Trotzdem zeigen Absichtserklärungen und Investitionssummen, dass ein Ende des Asieninteresses für die Spezialchemie derzeit nicht in Sicht ist. BASF z.B. arbeitet gerade an einer Machbarkeitsstudie, um zu entscheiden, wieviel Geld der Konzern in Malaysia ausgeben will. Geplant ist die Produktion von Spezialchemikalien für industrielle Reinigungs- sowie Putz- und Waschmittel, die direkt an die asiatische Kundschaft geliefert werden sollen. Asienchef Dr. Martin Brudermüller hat nämlich das Ziel, bis 2020 rund 70 Prozent seines Asien-Umsatzes vor Ort zu produzieren, zurzeit liegt dieser Anteil bei 60 Prozent. Das ist der Erkenntnis geschuldet, dass ohne eine ausgefeilte Vorort-Strategie und Integration in die Wertschöpfungsketten im Spezialitätengeschäft auf Dauer kein Stich zu machen ist.

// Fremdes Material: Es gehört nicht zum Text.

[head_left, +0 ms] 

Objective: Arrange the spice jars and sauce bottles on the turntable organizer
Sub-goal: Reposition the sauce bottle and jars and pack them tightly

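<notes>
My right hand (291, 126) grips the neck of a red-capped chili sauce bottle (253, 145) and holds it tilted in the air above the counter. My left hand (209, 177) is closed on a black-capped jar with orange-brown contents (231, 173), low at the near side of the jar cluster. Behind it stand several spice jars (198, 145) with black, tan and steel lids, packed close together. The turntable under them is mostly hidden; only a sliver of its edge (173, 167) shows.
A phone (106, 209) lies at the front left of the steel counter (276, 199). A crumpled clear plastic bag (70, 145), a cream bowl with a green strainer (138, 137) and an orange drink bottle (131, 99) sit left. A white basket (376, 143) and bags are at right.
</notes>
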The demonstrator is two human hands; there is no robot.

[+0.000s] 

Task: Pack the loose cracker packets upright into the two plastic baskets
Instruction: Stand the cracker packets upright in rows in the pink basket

Evonik stellt mit einem weltweiten Netz an Produktionsstätten in Europa, Amerika und Asien die Kundennähe sicher. Beispielsweise ist 2009 im Shanghai Chemical Industry Park für 250 Millionen Euro eine Methylmethacrylat-Technologieplattform (MMA) in die Höhe gewachsen, die jährlich 100 000 Tonnen auswirft und mit einer weiterentwickelten Form des C4-Prozesses ausgerüstet wurde.

Energie und Ressourcen im Fokus

Da Rohstoff- und Energieeinsatz Kosten-faktoren auch bei der Herstellung von Spezialchemikalien sind, ist dies auch Grund für viele derzeitige Verfahrensentwicklungen, wie beispielsweise das Aveneer-Verfahren von Evonik. Wie beim bisherigen ACH-Sulfoprozess entsteht dabei Methylmethacrylat (MMA) aus Methan, Ammoniak, Aceton und Methanol. Jedoch entfällt die kostenintensive Aufarbeitung der Schwefelsäure vollständig, da der neue Prozess ohne die Säure auskommt.

Und Clariant weist mit einem Renewable-Projekt in die Richtung, die auch der Wettbewerb seit einiger Zeit geht. Auf Druck großer Kunden will das Unternehmen im Consumer Bereich vermehrt auf nachwachsende Rohstoffe setzen. Ganz im Sinne einer nachhaltigen Entwicklung.